3.2. Segmented Smoothing, Discontinuous, and Edge Preserving
The primitive optical flow model (HS) often causes excessive smoothing in the moving edge, discontinuous, and occlusion places due to the quadratic smoothing term. Acquiring an optical flow model that allows segmented smoothing and discontinuous retaining becomes a popular research topic. Alvarez adopted an isotropic image to drive regular terms to overcome the blurring of moving boundaries by traditional methods. Nagel and Alvarez adopted anisotropic images to drive regular terms to reduce the smoothness penetrating the edge of motion. Black and Anandan proposed a regular term driven by the optical flow to reduce the smoothness penetrating optical flow discontinuity. Schnörr and Weickert proposed an improved isotropic optical flow to drive regular terms to reduce the smoothness at the edge of moving boundary and avoid oversegmentation of strongly texture objects. Weickert proposed an anisotropic optical flow driving regular term, which can not only generate a good smoothing effect along the optical flow discontinuity but also can yield a small fluctuation while avoiding the oversegmentation of strongly texture objects. Nagel proposed a spatial-temporal gradient smoothing term to deal with excessive smoothing and discontinuous retaining problems. Weickert and Schnörr extended this method to the time domain. Mukaw adopted Taylor series to develop in consideration of the basic constraint equation of the optical flow field. However, this series is actually discontinuous. Therefore, a modifying factor q is introduced. This modifying factor is obtained through the motion and projection of the object, which solves the discontinuity problem of the basic equation of the optical flow.

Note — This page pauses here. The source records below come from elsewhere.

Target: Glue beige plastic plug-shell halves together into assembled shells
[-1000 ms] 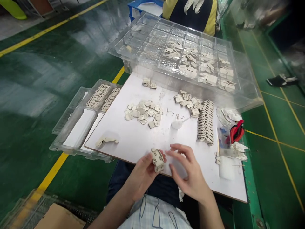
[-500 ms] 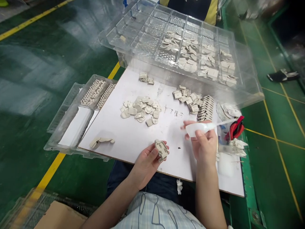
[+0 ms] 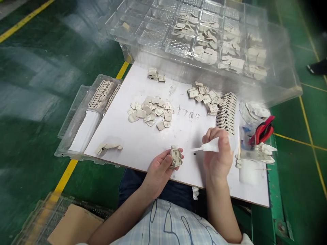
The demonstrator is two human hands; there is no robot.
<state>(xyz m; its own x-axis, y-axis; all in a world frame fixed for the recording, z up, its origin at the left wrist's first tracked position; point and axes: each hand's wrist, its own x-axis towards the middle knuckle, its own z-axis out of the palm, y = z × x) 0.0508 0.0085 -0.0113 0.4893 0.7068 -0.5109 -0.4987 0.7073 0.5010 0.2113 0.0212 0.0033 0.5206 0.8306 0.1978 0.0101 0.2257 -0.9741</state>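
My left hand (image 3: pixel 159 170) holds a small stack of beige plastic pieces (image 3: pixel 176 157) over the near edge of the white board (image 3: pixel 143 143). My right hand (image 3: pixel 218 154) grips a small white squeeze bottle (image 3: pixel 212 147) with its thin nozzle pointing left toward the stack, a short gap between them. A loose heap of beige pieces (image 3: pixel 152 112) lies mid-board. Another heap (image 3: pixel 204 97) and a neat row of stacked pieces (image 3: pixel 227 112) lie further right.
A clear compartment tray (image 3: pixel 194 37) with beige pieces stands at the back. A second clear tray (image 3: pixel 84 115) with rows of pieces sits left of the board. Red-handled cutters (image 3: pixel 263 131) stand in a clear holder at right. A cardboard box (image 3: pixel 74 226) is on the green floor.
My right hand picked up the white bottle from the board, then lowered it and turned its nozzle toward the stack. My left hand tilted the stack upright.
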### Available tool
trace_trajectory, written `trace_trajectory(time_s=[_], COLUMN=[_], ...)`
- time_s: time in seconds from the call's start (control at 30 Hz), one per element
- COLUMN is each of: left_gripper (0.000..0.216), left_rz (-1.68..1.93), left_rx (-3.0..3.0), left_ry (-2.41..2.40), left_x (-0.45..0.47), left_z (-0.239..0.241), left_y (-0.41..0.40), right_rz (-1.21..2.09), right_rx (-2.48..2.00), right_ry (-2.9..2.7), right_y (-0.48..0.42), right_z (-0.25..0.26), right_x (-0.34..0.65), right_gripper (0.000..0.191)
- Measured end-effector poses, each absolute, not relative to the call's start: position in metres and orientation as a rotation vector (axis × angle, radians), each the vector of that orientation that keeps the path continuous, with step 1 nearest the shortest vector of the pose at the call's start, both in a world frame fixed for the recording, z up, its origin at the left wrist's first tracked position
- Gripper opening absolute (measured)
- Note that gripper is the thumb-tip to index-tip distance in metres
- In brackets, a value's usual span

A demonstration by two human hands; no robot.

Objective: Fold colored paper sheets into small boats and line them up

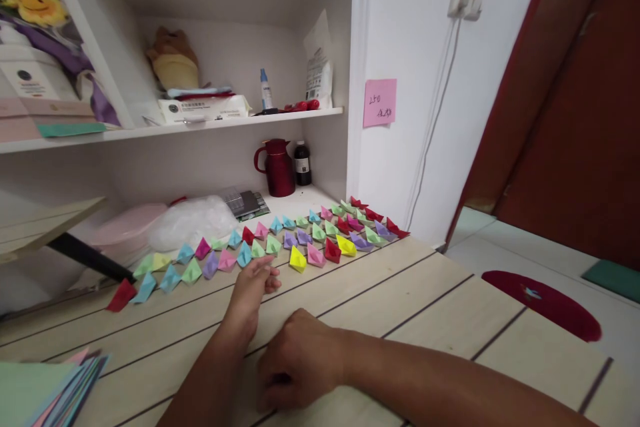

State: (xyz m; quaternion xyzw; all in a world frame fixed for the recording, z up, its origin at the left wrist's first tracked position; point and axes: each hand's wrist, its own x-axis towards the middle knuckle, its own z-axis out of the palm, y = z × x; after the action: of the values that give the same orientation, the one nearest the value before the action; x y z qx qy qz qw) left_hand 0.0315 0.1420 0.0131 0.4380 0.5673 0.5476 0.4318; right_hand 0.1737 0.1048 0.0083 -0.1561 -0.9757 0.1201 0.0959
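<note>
Several small folded paper boats in many colours stand in rows along the back of the slatted table point(400, 293). My left hand point(253, 290) reaches to the front row with fingers partly stretched out and nothing visible in them. Its fingertips are just short of a green boat point(273, 245), left of a bright yellow boat point(298, 259). A pink boat point(316, 254) and a red boat point(333, 251) stand farther right. My right hand point(300, 363) lies closer to me, curled into a loose fist over the table. No object shows in it, though its fingertips are partly hidden.
A stack of coloured paper point(50, 390) lies at the front left. Behind the boats are a clear plastic bag point(193, 223), a dark red jug point(279, 168) and a dark bottle point(303, 163). A shelf point(280, 119) overhangs them. A pink note point(380, 102) sticks to the wall.
</note>
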Motion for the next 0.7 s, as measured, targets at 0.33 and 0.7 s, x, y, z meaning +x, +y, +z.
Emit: trace_trajectory(time_s=[0.33,0.7], left_gripper=[0.032,0.030], left_rz=[1.207,1.038], left_rx=[1.198,1.494], left_ry=[1.603,1.809], left_x=[0.051,0.049], left_z=[0.005,-0.005], left_y=[0.178,0.184], right_rz=[0.486,0.506], right_rx=[-0.487,-0.379], right_ry=[-3.067,-2.962], right_y=[0.109,0.114], right_z=[0.018,0.004], right_x=[0.170,0.167], right_gripper=[0.026,0.023])
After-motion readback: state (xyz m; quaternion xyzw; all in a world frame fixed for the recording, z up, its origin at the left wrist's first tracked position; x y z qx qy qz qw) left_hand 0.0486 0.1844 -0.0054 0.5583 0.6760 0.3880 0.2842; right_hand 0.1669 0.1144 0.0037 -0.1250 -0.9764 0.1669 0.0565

Bruhn achieved segmented smoothness and discontinuous retaining by integrating the advantages of local and global optical flow methods. Deriche, Chambolle et al. proposed that norm regular term L1 is more conducive than L2 norm regular term to segmented smoothness and discontinuous retaining.
3.3. Processing Outliers
Noise, occlusion, and other interferences often produce outliers in images. They seriously destroy the initial assumptions of the HS optical flow equation, thus resulting in an inaccurate estimation of optical flow. To deal with this problem, researchers have determined a “robust” function and filtering with good performances. Hampel first defined and analyzed a “robust” function. Meer explored the application of a “robust” function for processing outliers in computer vision. Black and Anandan successfully analyzed and verified that the treatment effects of outliers are obviously improved after a “robust” function replaces the HS secondary penalty function. Brox, Lempitsky et al. proposed a series of different “robust” functions successively. Bruhn proposed that noise resistance is improved by integrating local least square fitting. On this basis, Brox established an adaptive scheme based on nonlinear diffusion. Nagel dealt with the occlusion problem by adopting smooth-oriented constraints rather than imposing on the direction wherein the brightness gradient varies strongly (i.e., the edge direction). Snyder proposed a general formula against occlusion problems to enhance the processing performances of outliers.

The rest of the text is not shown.